As John King dutifully carries his “listening tour” to a dozen localities in New York state, touting the virtues of Common Core and high-stakes testing, he is running into a problem: No one likes what he is selling.

However, as the report below indicates, he doesn’t care. He listens without hearing. It doesn’t matter what parents and educators say. His mind is made up. He is going through the motions.

This reader writes:

56/57 people spoke at the Portchester Middle School, including numerous superintendents, teachers, parents and one student. Many articulate, passionate variations of same theme: Not research based; hurting children; lowering curriculum standards; hurting teachers and administrators. Seemed like standing room only. King’s only response: we are going forward with CCSS. We heard you. (This is paraprasing).  A lot of face saving on their part.

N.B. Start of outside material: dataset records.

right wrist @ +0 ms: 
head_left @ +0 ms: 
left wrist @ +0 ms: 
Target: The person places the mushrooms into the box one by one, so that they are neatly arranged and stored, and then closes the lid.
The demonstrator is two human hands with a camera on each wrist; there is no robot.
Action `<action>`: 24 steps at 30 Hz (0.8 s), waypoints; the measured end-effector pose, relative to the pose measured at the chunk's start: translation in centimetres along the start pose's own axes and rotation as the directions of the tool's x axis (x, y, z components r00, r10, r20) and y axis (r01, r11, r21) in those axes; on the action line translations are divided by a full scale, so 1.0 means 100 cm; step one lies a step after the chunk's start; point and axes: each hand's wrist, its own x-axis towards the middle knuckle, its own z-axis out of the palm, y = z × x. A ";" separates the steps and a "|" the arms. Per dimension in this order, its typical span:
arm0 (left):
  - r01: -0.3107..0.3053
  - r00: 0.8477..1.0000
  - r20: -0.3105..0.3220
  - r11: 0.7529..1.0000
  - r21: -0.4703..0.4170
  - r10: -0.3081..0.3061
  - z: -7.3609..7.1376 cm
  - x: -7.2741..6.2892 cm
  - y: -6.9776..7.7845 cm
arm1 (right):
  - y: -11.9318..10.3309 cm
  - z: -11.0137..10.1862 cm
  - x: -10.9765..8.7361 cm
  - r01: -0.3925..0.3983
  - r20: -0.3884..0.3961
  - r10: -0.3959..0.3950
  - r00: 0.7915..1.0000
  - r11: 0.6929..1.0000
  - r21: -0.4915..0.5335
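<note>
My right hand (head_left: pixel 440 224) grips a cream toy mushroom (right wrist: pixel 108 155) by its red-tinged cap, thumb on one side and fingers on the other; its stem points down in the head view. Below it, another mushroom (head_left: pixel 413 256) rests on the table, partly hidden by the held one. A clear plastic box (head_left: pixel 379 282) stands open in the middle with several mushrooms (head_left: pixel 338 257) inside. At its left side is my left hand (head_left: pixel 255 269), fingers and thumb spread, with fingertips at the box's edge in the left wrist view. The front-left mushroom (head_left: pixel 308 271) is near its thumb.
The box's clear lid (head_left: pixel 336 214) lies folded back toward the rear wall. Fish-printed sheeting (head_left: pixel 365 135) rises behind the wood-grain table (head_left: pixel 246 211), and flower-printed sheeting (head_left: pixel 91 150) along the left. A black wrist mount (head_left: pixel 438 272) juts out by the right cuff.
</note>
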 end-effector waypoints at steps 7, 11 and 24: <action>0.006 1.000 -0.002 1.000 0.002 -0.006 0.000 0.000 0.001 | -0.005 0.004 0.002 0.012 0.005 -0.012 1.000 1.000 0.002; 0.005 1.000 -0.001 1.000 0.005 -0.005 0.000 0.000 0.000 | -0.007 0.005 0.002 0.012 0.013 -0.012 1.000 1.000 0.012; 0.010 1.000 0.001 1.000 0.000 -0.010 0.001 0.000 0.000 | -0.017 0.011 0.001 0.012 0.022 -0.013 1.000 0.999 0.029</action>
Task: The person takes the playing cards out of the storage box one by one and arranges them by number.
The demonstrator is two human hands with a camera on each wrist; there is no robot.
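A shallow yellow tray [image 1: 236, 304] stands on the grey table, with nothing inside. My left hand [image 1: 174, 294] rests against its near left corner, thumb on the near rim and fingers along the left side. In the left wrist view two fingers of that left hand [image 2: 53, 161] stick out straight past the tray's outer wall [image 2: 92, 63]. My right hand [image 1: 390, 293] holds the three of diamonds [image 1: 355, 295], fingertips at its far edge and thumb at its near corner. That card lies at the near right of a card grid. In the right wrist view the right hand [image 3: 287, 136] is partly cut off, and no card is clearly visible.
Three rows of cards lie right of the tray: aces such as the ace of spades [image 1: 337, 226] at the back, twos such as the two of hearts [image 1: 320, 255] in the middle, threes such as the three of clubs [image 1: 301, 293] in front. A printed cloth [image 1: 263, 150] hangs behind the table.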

After hearing person after person speak about how children had been harmed, Chancellor Tisch looked bored, and all Comissioner King (with all his three years teaching experience in charter schools) could say was basically, “We will move forward with this and we’ll be committed to high standards.” Not an “I’m sorry children have been hurt. I’m sorry teachers have had to work overtime. I’m sorry the curriculum was delivered to teachers the day before school began.” Not, “I can see we’ve made some mistakes and I’ll make sure that I include your points in our next discussion.” Were we shocked? No. Just what we expected and feared. Our hope: He will hear the same message in the next 13 (?) meetings. My political science spouse said, “you need to tell people to focus on the legislators who attend these meetings: Let them know their job is on the line with your vote. King & Tisch feel quite secure in their jobs. Make sure the legislators don’t feel the same security. Then maybe you’ll  make the changes that need to be made. My note: make sure you organize. Get the people out.